Related to hybrid CPUs with Performance/Efficient cores and this topic CPU Pinning Alder Lake explaining how to assign CPUs to a Qubes OS VM, I made a benchmark showing the performance difference between 4 performance / 4 efficient / 4 cores with no special pinning in Qubes OS
I added a Ryzen 5 5600X desktop CPU and a Laptop with an i5-7300U (Lenovo Thinkpad T470) to the benchmarks. The T470 CPU is only 2 cores with hyperthreading, so it has 4 threads at best, sharing with the single benchmark VM + dom0. While this laptop CPU competes with efficient cores, it has NO ROOM to run anything else. Both the other systems were running Qubes OS 4.2-RC4
I need to measure power usage / battery life but it’s not automated My wattmeter will be at use here, but I need to think how to measure that properly.
Thank you. A bit too complicated for me, can you please present some sort of conclusion. Is manual pinning worth it or not? Did you managed to mitigate any issues when Qubes OS uses wrong weak CPU and it changes the performance of the qube drastically? Something about all that, if possible.
I will add two other CPU as a comparison and write a conclusion
The first conclusion (until I write something better, which may take a while) is that the efficient core are actually way faster than I expected, they are not slow at all, just slower than the performance cores.
The performance core draw more energy and will heat up the system more, for better performance.
Not doing any pinning gives good results, better than only using efficient cores but not as good as only performance cores.
I’d say doing nothing is good enough, Xen is doing well at balancing the workload across the cores.
If you have tasks such as heavy compilation, external GPU for gaming or anything that are really CPU dependant, pinning performance cores could be worth it.
If you want to improve battery life, using efficient cores may give better results, but I need to check the real benefit, but it must exists.
Restricting dom0 to efficient cores has few pros and cons:
- this lets 100% of the performance cores available for qubes
- it draws less battery / generate less heat
- VM startup can be 0.5 to 1s slower (on an i7-1260P with 4.0s for VM startup with performance cores assigned to dom0)
- Backup will be slower
I updated the link to add a comparison with a Ryzen 5 5600X (desktop CPU) and a i5-7300U (laptop CPU) to have an idea about the performance of efficient / performance cores
The performance cores of the i7-1260P competes with the Ryzen 5 5600X (which is a beefy CPU of last year), which was surprising. I didn’t enable SMT on both CPU.
The i5-7300U is just bad for daily use, it competes with efficient cores, but the i7-1260P has 8 efficient cores + 4 performance cores (that support SMT), while the i5-7300U is only 2 cores (I enabled SMT to have 4 threads), and they are quickly struggling under load…
Is Xen’s balancing here takes the P/E cores into account, or is Xen’s balancing here agnostic to that hardware’s techical capability?
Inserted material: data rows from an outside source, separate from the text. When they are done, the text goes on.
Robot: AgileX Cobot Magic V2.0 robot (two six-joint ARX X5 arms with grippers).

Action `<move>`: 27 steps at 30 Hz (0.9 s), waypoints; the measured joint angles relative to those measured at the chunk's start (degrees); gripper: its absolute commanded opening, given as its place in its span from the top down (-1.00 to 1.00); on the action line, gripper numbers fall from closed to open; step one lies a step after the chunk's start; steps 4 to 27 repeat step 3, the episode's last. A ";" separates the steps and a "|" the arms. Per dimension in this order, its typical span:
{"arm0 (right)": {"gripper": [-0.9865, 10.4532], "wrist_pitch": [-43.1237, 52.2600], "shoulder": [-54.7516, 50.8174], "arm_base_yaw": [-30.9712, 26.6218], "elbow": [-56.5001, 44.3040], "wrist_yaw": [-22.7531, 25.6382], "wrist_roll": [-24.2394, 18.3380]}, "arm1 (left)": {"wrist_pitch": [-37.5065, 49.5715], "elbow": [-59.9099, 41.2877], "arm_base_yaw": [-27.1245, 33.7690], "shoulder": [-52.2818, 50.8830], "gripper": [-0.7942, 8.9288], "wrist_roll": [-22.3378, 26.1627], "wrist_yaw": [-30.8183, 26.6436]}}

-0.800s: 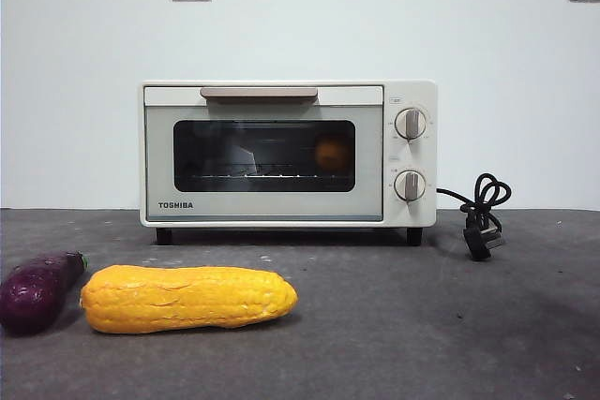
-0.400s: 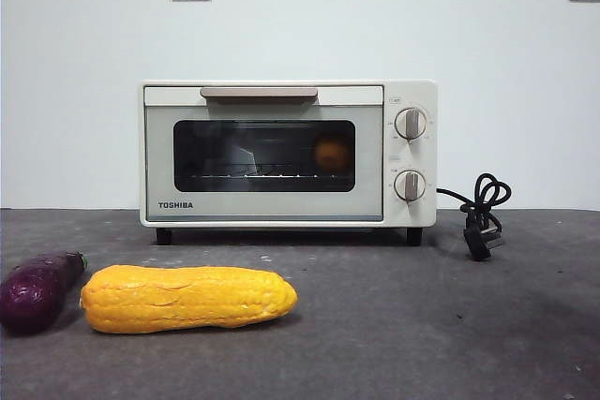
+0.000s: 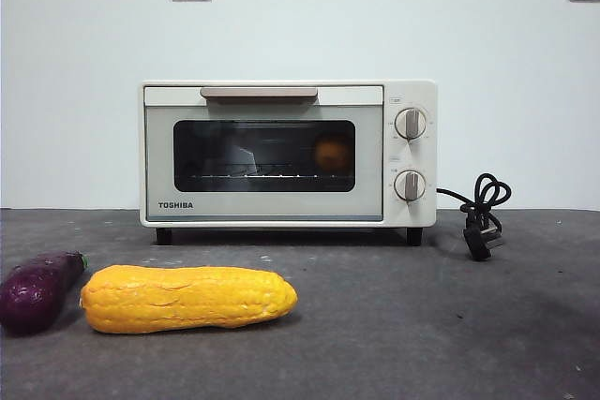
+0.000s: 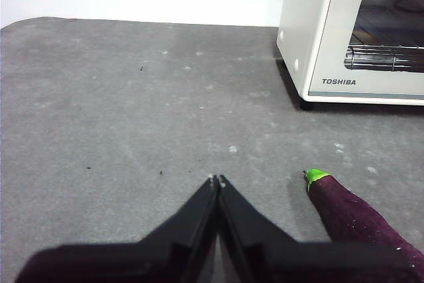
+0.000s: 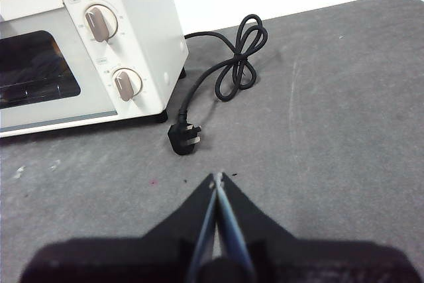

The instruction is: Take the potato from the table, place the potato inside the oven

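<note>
Nearest in the front view, a long yellow corn cob (image 3: 187, 298) with bumpy, kernel-textured skin lies lengthwise on the table (image 3: 422, 325), a flat dark grey surface with a rough, felt-like speckle. Just beside the cob's end lies a glossy dark purple eggplant (image 3: 37, 288) with a bright green stem tip. Farther back stands the oven (image 3: 289, 153), a boxy cream-white toaster oven with smooth panels, a beige handle bar (image 3: 259, 93) across the top of its closed door, and two round knobs (image 3: 410, 124) stacked at one side. The potato (image 3: 333, 155) sits inside the oven behind the dark glass, on the wire rack at the knob end; it shows as a dim, rounded orange-brown shape. A black cord (image 3: 481, 213) lies looped on the table beside the oven. The left gripper (image 4: 216, 179) hangs over bare table near the eggplant, its jaws pressed together on nothing. The right gripper (image 5: 216, 177) hangs near the cord's plug, its jaws likewise together.
</note>
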 measured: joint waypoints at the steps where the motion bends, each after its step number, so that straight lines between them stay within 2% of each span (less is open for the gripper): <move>1: 0.83 0.00 0.00 0.00 0.00 0.00 0.02 | 0.00 0.00 0.00 0.00 0.84 0.00 0.00; 27: 0.83 0.00 0.00 0.00 0.00 0.00 0.00 | 0.00 0.00 0.00 0.00 0.84 0.00 0.00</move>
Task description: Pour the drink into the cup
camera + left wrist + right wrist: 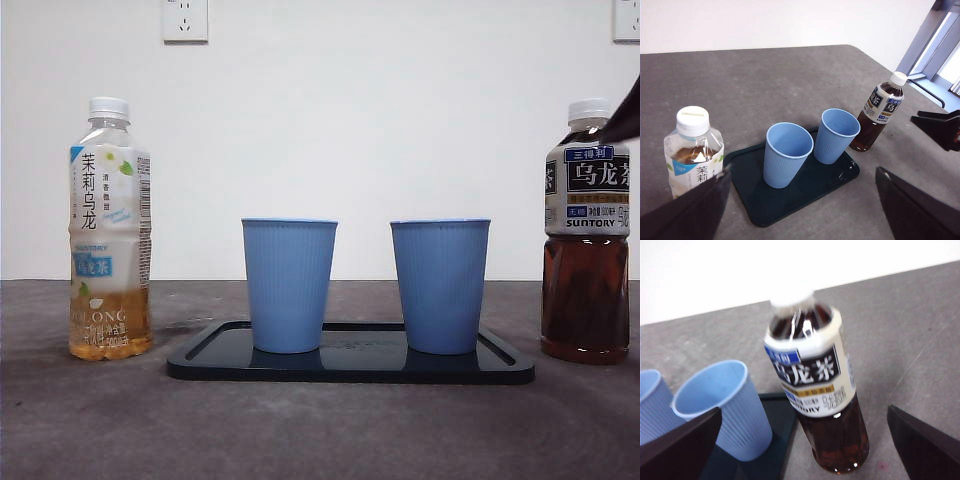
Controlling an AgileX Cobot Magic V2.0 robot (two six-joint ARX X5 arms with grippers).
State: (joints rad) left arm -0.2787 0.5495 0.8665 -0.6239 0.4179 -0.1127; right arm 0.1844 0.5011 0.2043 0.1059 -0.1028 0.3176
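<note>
Front view shows a grey table (320,430) carrying a dark tray (350,366) at centre with two blue cups (289,285) upright on it. At three o'clock stands the dark tea bottle (586,235), capped; right gripper (805,440) gapes wide around it, untouching. At nine o'clock, pale tea bottle (109,235), capped; left gripper (800,205) wide, empty.

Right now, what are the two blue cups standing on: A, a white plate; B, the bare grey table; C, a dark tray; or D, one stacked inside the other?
C: both blue cups stand upright side by side on the dark tray, which lies on the grey table between the pale tea bottle and the dark tea bottle.
</note>
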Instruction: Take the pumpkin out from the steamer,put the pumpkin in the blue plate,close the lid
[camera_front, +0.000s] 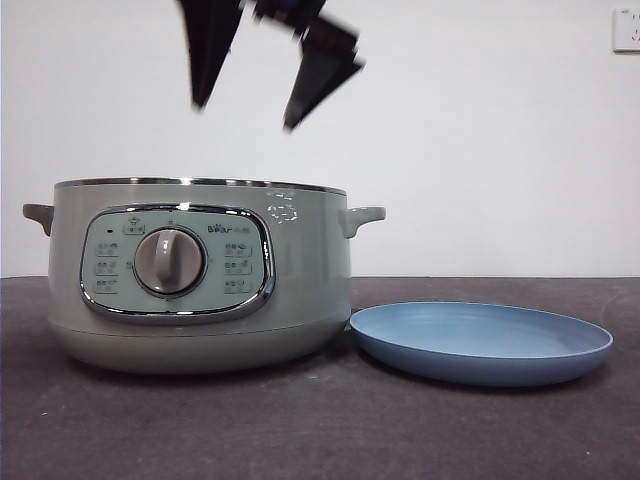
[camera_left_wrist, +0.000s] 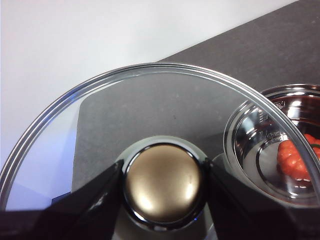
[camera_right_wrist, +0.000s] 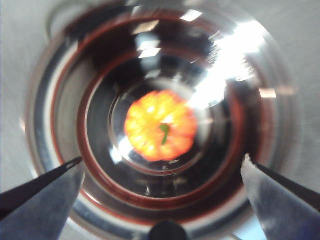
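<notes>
Right gripper (camera_front: 245, 115) hangs above the sage-green round steamer (camera_front: 200, 275), jaws spread wide. Orange ribbed pumpkin (camera_right_wrist: 160, 125) sits at pot centre. Left gripper (camera_left_wrist: 162, 187) clamps the glass steel-rimmed lid (camera_left_wrist: 125, 115) by its knob. Light-blue shallow plate (camera_front: 480, 342) at the steamer's 3 o'clock.

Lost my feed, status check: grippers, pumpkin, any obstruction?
Left gripper shut on lid knob, held off the steamer. Right gripper open above the pot. Pumpkin inside, untouched. Plate bare; nothing blocking.

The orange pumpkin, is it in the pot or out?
In: the orange pumpkin sits on the green steamer pot's shiny bottom, right gripper open above.
</notes>
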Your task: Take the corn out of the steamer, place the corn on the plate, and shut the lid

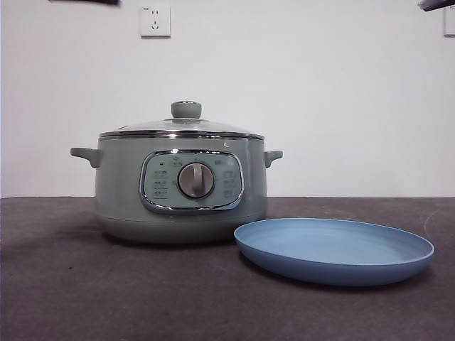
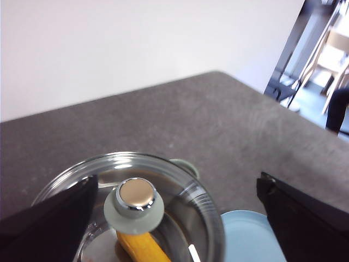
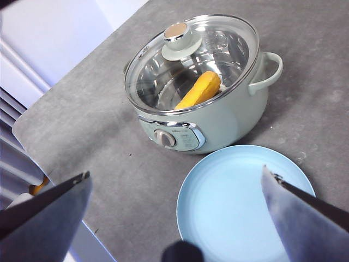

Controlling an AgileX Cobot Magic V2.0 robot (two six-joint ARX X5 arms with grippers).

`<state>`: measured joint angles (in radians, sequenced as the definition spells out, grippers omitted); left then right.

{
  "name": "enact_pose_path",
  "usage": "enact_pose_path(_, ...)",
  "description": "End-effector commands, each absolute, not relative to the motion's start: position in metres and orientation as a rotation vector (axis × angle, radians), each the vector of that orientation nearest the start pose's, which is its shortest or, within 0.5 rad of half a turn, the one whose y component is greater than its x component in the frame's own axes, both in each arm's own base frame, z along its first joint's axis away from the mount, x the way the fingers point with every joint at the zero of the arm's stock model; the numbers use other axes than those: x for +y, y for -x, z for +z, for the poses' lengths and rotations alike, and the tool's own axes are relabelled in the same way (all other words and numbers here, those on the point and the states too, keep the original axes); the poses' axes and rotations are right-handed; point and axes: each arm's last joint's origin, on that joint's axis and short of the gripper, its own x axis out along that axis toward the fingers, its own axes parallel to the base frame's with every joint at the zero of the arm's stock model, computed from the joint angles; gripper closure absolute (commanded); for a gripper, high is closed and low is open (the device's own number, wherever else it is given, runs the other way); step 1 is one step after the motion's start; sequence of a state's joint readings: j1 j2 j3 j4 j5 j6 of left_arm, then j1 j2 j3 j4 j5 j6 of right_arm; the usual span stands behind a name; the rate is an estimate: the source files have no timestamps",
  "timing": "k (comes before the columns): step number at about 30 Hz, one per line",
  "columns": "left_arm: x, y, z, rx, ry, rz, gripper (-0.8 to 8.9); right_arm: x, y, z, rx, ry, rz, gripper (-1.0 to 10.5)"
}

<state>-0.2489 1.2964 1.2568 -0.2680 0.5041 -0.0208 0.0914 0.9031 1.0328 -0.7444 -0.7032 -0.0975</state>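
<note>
While lid point(image 1: 181, 128) sits shut on steamer point(image 1: 181, 188), corn point(image 3: 199, 90) inside; plate point(image 1: 334, 250) bare alongside. Left pincer point(image 2: 180, 218) above knob, spread apart; right pincer point(image 3: 177, 207) likewise apart, high over plate.

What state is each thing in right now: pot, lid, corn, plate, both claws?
steamer: upright on the table, closed.
lid: seated on the steamer.
corn: inside the steamer, under the lid.
plate: empty, beside the steamer.
left claw: open, above the lid knob.
right claw: open, above the plate.
</note>
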Motion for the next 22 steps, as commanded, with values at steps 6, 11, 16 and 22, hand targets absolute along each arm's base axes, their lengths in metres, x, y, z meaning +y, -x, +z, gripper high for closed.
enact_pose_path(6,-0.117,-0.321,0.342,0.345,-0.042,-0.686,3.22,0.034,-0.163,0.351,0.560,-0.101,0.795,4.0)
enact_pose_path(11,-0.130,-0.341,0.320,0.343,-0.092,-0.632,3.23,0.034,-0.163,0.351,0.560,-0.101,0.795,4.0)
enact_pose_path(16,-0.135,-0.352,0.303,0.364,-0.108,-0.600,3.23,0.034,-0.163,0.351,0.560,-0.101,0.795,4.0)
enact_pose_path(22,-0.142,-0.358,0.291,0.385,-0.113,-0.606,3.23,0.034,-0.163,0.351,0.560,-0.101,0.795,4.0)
I didn’t investigate much but given the results that are an average (and a high standard deviation) between the results of only E and only P cores, I don’t think Xen is aware of E/P cores.
As fare as I know, there isn’t any hypervisor that can do asymmetric scheduling.
The hybrid scheduler used by Linux, analyze the instructions being executed and use that to assign a weight to the process, and the weight determines which process gets to be executed on a P core. The same method can’t easily be applied to a VM, and some hypervisors just seem to favor using the fastest cores, and they are aware of the speed difference between the different cores.
Proxmox seems to load the cores in order of fast core first, P cores > E cores > logical half of the P core.
So 13900K with 32 vcpus would load in the order 0,2,4,6,8,10,12,14 / 16-31 / 1,3,5,7,9,11,13,15
I couldn’t find any documentation that explain how Xen priorities the cores, apart from its HT aware. Judging from looking at what cores are being using, it doesn’t seem like Xen is trying to max out the P cores before using the E core.
Xen is supposed to use this scheduling strategy by default Credit2 Scheduler - Xen
Maybe there is something to tweak to either add a weight to P cores for performance, or reduce their weight for more battery life
that would be pretty cool, much cooler than manually assigning the cores
You can set the soft affinity to the physical half of the P cores, it tells Xen it can use the full CPU but it should use the P cores if possible.
how do you do that? Is it a complicated setup?